Friday, February 17, 2006

Glossaries from WiktionaryZ ... and well ... some features that help to improve the contents of WZ

At this moment I am translating the article about the XX Olympic Games from Italian to Neapolitan. A thing that seems to be easy, but that is not ... many terms of sports do not exist in Neapolitan dictionaries and very often I need to search quite a long time to find the term that fits. For translation, in order to allow for an easy update I use OmegaT since it makes sense to re-use the previous translation when I then pass on to update the text online. For small wikipedias it makes sense to work this way, since writing own articles often takes longer. Being a translator makes things easier for me as well, since I simply use the tools I always use.

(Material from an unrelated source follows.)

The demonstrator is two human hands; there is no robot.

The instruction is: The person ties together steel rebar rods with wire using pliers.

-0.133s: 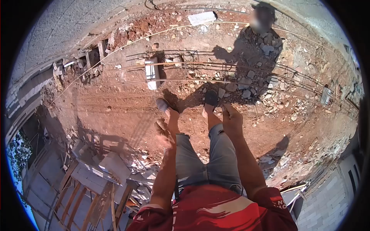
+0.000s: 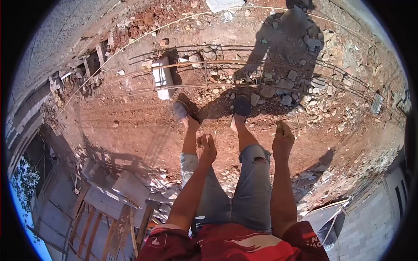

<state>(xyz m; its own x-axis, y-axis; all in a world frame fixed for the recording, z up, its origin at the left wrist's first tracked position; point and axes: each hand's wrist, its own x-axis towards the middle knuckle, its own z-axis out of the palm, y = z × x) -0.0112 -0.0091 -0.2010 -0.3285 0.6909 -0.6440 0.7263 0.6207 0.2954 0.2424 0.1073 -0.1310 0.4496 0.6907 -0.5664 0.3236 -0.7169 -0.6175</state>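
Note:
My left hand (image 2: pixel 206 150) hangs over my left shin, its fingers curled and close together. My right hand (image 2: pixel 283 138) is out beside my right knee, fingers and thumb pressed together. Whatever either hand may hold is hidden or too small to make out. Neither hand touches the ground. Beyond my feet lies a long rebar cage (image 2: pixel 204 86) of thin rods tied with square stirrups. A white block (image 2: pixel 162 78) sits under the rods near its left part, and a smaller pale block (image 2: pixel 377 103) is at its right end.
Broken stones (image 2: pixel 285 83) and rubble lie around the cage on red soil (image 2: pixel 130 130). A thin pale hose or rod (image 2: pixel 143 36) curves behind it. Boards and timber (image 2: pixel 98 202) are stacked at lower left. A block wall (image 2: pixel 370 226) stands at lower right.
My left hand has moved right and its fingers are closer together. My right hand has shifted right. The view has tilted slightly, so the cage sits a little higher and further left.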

OmegaT has a glossary function that is already very helpful, but it is not what it could be ... at this moment I am adding new terminology for my glossary here: since terms must be approved in some way and available for all to use within OmegaT. Now to integrate them in the actual wiktionary you need to create the pages manually - one by one ... that takes time ... then you need to update your offline glossary, the OmegaT glossary I mean, in order to get the proposals of the terminology to use ... and this means that you have to convert the above page into OmegaT glossary format each time you update. If there are corrections to be made you need to do that in the glossary list and on wiktionary (if terms are created there) ... well WiktionaryZ together with OmegaT can resolve this problem that costs a lot of valuable time that could be used for creating new contents instead of repeating work over and over again. Therefore we thought about a reference implementation for a translation glossary - that would be THE solution. Instead of adding the words manually I just click on source + target and add it to WiktionaryZ and when I go ahead with my translation I can or update my glossary on my local machine or work directly with WiktionaryZ. That would make a huge difference ... loads of time saved, higher quality and coherency in the used terminology ... it would be simply great. Well then there is another feature that would easen work a lot ... the assemble from portions option like DéjàVu, a commercial CAT-Tool, has it. This would mean that while you translate the Wikipedia article OmegaT does not only propose the term to be used, but it already overwrites it within the translation ... if assemble from portions is used effectively it can help you a lot, in particular when translating pages like those of the calendar where you often have parts of prhases like "politician and sociologist" or "musician and componist" and whatever.
Hmmm ... I'd love to have all that now ... it would help so much with creating contents.